Em março de 2017, o U.S. Patent and Trademark Office negou o pedido da Warner Bros., dizendo que causaria confusão com a própria marca registrada de Rowling para Filho amaldiçoado . Em sua resposta ao USPTO, a Warner Bros. afirmou que era uma das principais empresas de mídia do mundo e que Harry Potter é famoso - o que provou ao dizer que uma pesquisa de Harry Potter no Google rendeu mais de 110 milhões de acessos. Finalmente, escreveu a Warner Bros., o requerente é o proprietário de mais de 50 registros de marca no USPTO para ou contendo a famosa marca de HARRY POTTER.

Brian Conroy , um advogado de proteção de marcas e marcas em Dublin, Irlanda, descreveu a troca entre a Warner Bros. e o USPTO como curiosa. Os advogados da Warner Bros. não fizeram nenhuma tentativa de sugerir que o requerimento era com J.K. Conhecimento ou consentimento de Rowling, Conroy diz. Seria muito interessante saber se ela conhece ou sabia sobre o aplicativo. Ele também apontou que Filho amaldiçoado é uma das únicas propriedades de Harry Potter onde a Warner Bros. não parece ter um interesse sólido.

Uma fonte da Warner Bros. disse que o pedido de marca ainda está em andamento e que o estúdio espera que seja aprovado.

Enquanto isso, a Warner Bros. está preparando o segundo Animais fantásticos filme, que sai em novembro, e apresentou a estrela do filme, Eddie Redmayne, no CinemaCon no mês passado.
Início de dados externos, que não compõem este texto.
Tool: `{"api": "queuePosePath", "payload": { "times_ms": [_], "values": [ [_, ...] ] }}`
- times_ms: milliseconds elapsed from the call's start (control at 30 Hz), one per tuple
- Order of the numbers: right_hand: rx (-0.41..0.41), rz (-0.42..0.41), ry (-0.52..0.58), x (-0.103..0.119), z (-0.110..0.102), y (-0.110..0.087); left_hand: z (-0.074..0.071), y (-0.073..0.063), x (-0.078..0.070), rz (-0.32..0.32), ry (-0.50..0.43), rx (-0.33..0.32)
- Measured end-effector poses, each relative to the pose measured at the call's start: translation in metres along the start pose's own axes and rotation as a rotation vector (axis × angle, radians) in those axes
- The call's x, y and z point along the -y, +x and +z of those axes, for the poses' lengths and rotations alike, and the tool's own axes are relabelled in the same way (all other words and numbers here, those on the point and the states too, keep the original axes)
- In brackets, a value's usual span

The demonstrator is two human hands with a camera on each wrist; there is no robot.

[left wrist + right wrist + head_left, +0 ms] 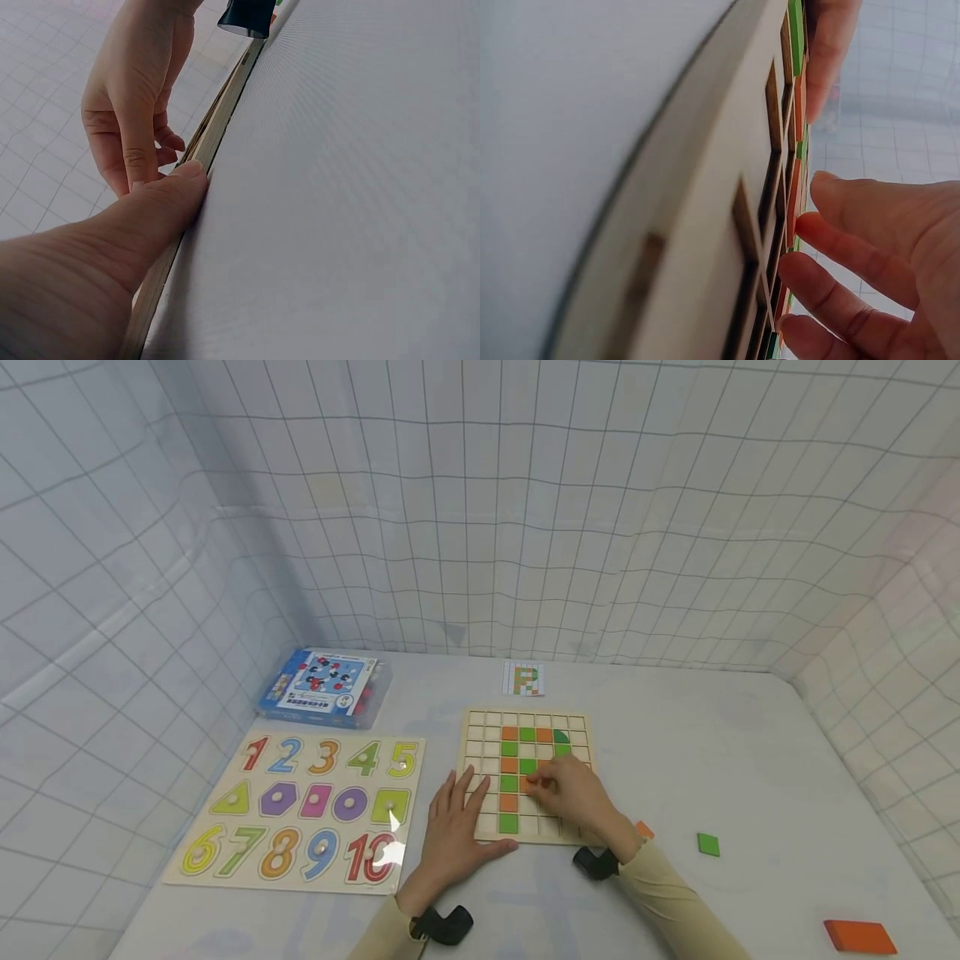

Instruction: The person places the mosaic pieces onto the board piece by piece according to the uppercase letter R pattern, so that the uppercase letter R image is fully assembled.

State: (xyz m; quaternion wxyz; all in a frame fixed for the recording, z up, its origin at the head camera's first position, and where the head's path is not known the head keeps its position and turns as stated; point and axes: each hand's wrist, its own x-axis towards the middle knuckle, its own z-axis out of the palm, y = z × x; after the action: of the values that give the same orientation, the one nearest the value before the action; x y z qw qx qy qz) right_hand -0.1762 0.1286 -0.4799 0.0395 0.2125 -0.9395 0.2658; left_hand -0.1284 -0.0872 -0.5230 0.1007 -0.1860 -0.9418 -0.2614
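A wooden grid board (pixel 476 749) lies flat on the table, bearing orange and green square tiles and a dark green rounded piece (pixel 561 737). My left hand (pixel 456 835) rests on its lower left part, fingers spread, with the thumb along the front edge. Over the middle of the board is my right hand (pixel 573 789). Its index fingertip touches an orange tile (pixel 793 199) seated in the grid, while the thumb stands apart from that finger in the right wrist view. Some cells on the right side are hidden beneath this hand.
Behind the board lies a small pattern card (pixel 523 678). To the left are a number and shape puzzle (pixel 296 814) and a clear-sided box (pixel 322 687). On the right lie an orange tile (pixel 645 831), a green tile (pixel 708 844) and an orange block (pixel 860 937).
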Motion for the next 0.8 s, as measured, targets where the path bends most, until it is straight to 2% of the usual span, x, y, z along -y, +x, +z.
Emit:
{"api": "queuePosePath", "payload": {
  "times_ms": [200, 333, 633, 800],
  "values": [
    [-0.029, -0.067, -0.001, -0.002, -0.001, -0.006, 0.001, 0.0, 0.0, 0.004, 0.0, -0.003],
    [-0.069, -0.071, 0.019, -0.005, -0.004, -0.011, 0.002, 0.0, 0.001, 0.002, 0.005, -0.001],
    [-0.251, -0.122, 0.054, -0.021, -0.017, -0.021, 0.002, 0.0, -0.001, -0.001, -0.01, -0.007],
    [-0.342, -0.098, 0.054, -0.031, -0.025, -0.029, 0.003, 0.0, 0.0, 0.012, 0.0, -0.028]
  ]
}}
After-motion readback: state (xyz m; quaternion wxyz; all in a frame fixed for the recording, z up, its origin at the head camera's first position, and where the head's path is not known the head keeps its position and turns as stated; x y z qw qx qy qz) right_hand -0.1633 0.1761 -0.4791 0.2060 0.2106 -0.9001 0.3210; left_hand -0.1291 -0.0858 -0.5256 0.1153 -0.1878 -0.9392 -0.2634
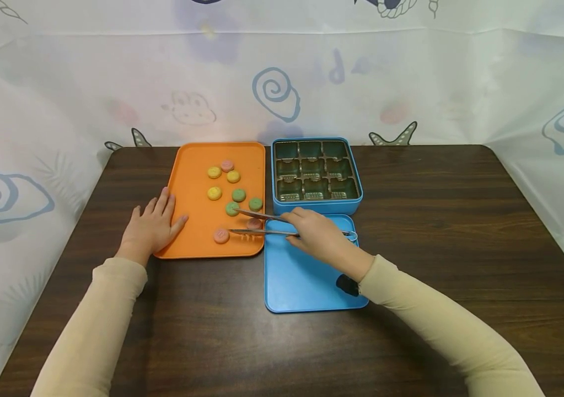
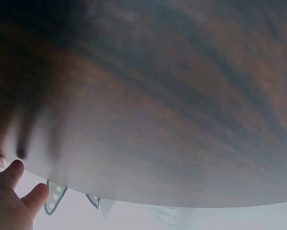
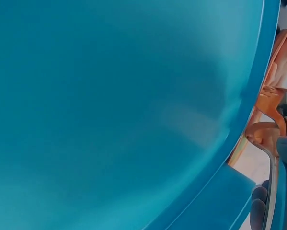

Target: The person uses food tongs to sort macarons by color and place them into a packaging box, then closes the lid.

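My right hand [image 1: 318, 234] grips metal tongs [image 1: 274, 232], which show a fork end and a spoon end in the right wrist view. The tongs' ends stand apart over the orange tray [image 1: 197, 220]; one overlaps a green round cookie [image 1: 232, 208], the other lies beside a pink cookie [image 1: 221, 236]. Another pink cookie [image 1: 254, 223] sits between the tongs' arms. Yellow cookies [image 1: 214, 193] and further green and pink ones lie farther up the tray. With fingers spread, my left hand [image 1: 150, 229] rests on the tray's left edge.
Right of the tray stands a blue box [image 1: 316, 207] with an insert [image 1: 313, 168] of several bare compartments. In front of it lies a blue lid [image 1: 306, 281], under my right hand. All stand on a dark wooden table [image 1: 212, 331], before a patterned white cloth [image 1: 336, 99].
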`<action>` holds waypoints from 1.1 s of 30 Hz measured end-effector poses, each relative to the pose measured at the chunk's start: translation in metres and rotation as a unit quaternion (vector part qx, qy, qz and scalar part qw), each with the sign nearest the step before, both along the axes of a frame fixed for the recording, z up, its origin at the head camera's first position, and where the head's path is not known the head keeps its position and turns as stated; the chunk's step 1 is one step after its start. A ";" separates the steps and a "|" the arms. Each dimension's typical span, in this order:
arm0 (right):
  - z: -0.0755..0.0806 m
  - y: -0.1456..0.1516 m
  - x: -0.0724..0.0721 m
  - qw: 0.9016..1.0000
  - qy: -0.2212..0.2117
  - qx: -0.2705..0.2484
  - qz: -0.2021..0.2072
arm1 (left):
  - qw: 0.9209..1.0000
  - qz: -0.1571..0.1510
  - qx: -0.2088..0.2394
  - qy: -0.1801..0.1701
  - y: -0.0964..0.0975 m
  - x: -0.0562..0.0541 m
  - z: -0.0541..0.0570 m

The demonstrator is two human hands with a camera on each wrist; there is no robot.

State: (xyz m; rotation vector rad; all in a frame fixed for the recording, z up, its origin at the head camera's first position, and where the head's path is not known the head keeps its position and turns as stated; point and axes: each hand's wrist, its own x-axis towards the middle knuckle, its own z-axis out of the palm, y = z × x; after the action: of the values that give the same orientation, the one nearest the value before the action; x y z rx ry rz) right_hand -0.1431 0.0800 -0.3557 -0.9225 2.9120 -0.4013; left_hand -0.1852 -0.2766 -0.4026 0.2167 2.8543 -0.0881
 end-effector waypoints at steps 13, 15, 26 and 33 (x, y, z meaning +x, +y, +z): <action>-0.006 -0.003 -0.004 1.000 0.000 -0.026 -0.009 | 1.000 0.001 -0.001 0.005 -0.001 0.001 0.000; -0.006 -0.003 -0.004 0.999 0.003 -0.031 -0.010 | 1.000 0.000 -0.002 0.007 -0.001 0.001 -0.001; -0.008 0.000 -0.002 0.998 0.019 -0.061 -0.006 | 1.000 0.002 -0.003 -0.001 0.001 0.000 0.000; -0.006 0.003 -0.001 0.997 0.033 -0.064 -0.005 | 1.000 0.003 0.003 -0.008 0.000 -0.001 0.000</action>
State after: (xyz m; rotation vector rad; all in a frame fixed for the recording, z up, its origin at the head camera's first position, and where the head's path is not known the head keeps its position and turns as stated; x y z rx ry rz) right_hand -0.1443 0.0826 -0.3622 -0.9541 2.9817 -0.5740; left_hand -0.1858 -0.2765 -0.4023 0.2090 2.8391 -0.0749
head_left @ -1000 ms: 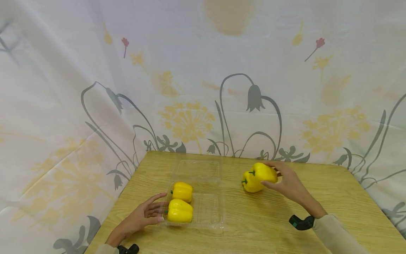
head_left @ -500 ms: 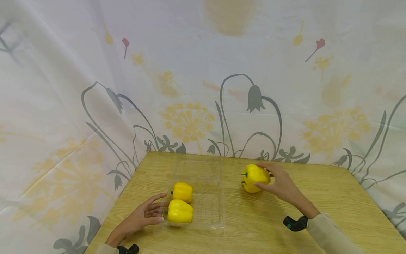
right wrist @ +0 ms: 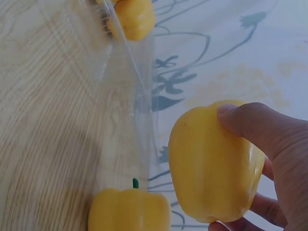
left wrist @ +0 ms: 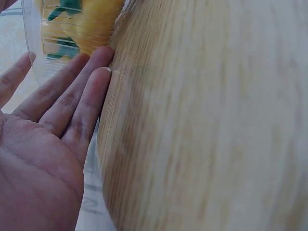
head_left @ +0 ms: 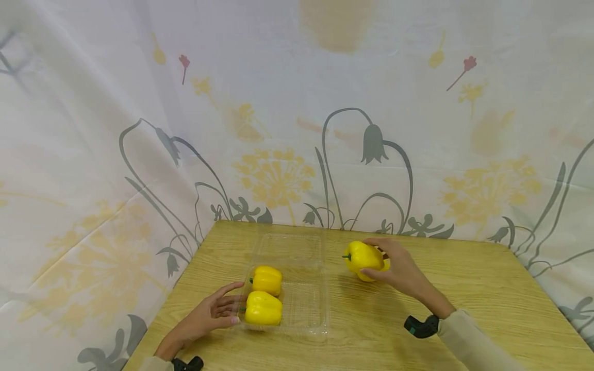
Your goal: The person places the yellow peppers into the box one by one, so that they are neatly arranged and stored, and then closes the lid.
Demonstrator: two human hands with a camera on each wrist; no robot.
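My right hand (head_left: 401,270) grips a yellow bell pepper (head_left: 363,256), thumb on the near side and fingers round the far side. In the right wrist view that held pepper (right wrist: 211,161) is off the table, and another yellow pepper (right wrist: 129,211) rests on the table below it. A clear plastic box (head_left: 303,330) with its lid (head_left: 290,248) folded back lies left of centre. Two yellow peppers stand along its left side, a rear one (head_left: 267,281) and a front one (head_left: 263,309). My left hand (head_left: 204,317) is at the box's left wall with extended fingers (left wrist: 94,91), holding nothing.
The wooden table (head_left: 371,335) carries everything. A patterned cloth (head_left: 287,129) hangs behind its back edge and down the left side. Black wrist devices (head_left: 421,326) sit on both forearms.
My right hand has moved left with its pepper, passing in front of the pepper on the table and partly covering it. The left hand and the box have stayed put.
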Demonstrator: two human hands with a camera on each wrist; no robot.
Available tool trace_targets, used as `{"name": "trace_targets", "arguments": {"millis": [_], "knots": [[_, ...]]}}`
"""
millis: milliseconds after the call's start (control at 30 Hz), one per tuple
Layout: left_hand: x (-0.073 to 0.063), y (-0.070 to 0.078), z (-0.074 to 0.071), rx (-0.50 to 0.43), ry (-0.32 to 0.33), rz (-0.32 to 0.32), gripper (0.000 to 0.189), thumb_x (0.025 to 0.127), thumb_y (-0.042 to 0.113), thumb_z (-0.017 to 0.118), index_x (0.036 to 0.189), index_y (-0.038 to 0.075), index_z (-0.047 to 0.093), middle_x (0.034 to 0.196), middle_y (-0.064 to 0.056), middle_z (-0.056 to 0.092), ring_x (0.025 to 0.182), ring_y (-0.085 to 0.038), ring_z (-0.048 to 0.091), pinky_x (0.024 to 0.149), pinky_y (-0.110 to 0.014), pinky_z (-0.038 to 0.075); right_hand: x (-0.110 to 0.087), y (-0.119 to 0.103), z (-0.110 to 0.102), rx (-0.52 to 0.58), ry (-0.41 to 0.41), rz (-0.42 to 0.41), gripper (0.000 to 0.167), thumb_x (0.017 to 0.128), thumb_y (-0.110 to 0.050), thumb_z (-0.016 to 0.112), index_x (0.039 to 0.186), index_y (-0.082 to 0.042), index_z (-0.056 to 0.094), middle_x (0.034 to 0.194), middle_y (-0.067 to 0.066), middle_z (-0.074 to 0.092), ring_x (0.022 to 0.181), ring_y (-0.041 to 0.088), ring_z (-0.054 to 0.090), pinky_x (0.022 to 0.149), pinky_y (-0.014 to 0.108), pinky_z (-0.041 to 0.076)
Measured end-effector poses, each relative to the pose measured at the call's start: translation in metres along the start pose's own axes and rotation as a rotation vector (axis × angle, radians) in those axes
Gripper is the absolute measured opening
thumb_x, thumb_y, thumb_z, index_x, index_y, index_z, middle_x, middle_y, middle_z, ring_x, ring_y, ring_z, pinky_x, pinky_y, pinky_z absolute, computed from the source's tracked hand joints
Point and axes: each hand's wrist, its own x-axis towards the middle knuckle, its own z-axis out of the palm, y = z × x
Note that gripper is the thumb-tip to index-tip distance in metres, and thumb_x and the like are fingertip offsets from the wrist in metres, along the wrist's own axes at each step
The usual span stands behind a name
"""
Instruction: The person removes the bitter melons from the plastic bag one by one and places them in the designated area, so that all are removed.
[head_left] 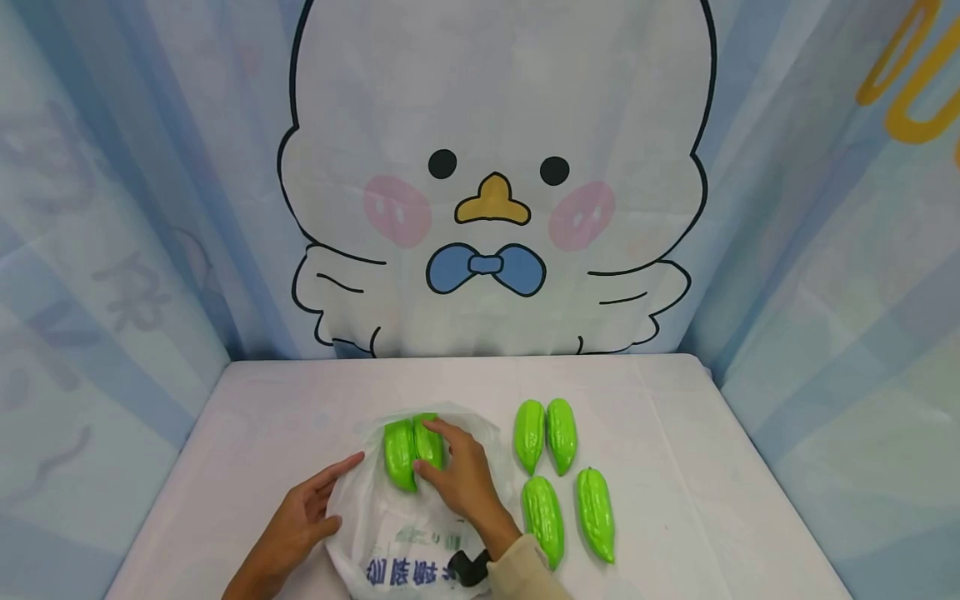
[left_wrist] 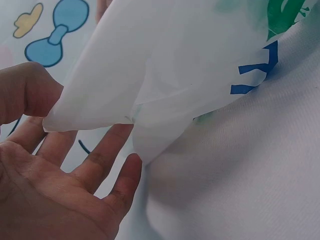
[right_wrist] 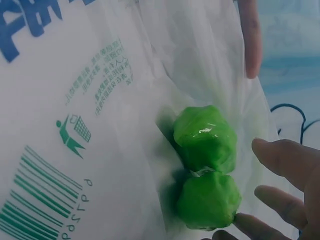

Até agora, a franquia, que estrela Redmayne como Newt Scamander, um magizoólogo que chega em 1920 a Nova York para documentar uma série de criaturas mágicas, está tendo um bom desempenho, se não nos níveis de Harry Potter: O primeiro filme arrecadou US $ 814 milhões em todo o mundo. eu acho que Animais fantásticos saiu-se bem, diz um ex-executivo. Mas eu não acho que isso impressionou ninguém. O problema com essas coisas é que (os filmes de Harry Potter) eram filmes que quebraram recordes quando foram lançados. Eu não acho que eles são substituíveis.

Bem, talvez não em Hollywood. Na Broadway, Rowling certamente está afirmando que sim. Se alguma dessa magia pode ser aproveitada em um filme ou em outras propriedades, em breve estará nas mãos da AT&T, criando outro novo capítulo na jornada de Rowling por Hollywood.

Tudo o que pode ser dito com certeza é que, como os próprios romances de Harry Potter, não haverá falta de intriga e reviravoltas surpreendentes, algo que Rowling parece ter a intenção de garantir. No final de abril, ela tuitou enigmaticamente: Estou em uma reunião com a Warner Bros. e não consigo me concentrar porque olhe - ao lado estava uma pequena figura parecida com um Lego de um Niffler, uma das criaturas mágicas dos Animais Fantásticos. Os fãs imediatamente foram para a cidade especulando: seria a reunião sobre o próximo Animais fantásticos filme? Uma versão Lego do FB? Uma versão cinematográfica de Filho amaldiçoado ?

Por enquanto, pelo menos, Rowling não está dizendo.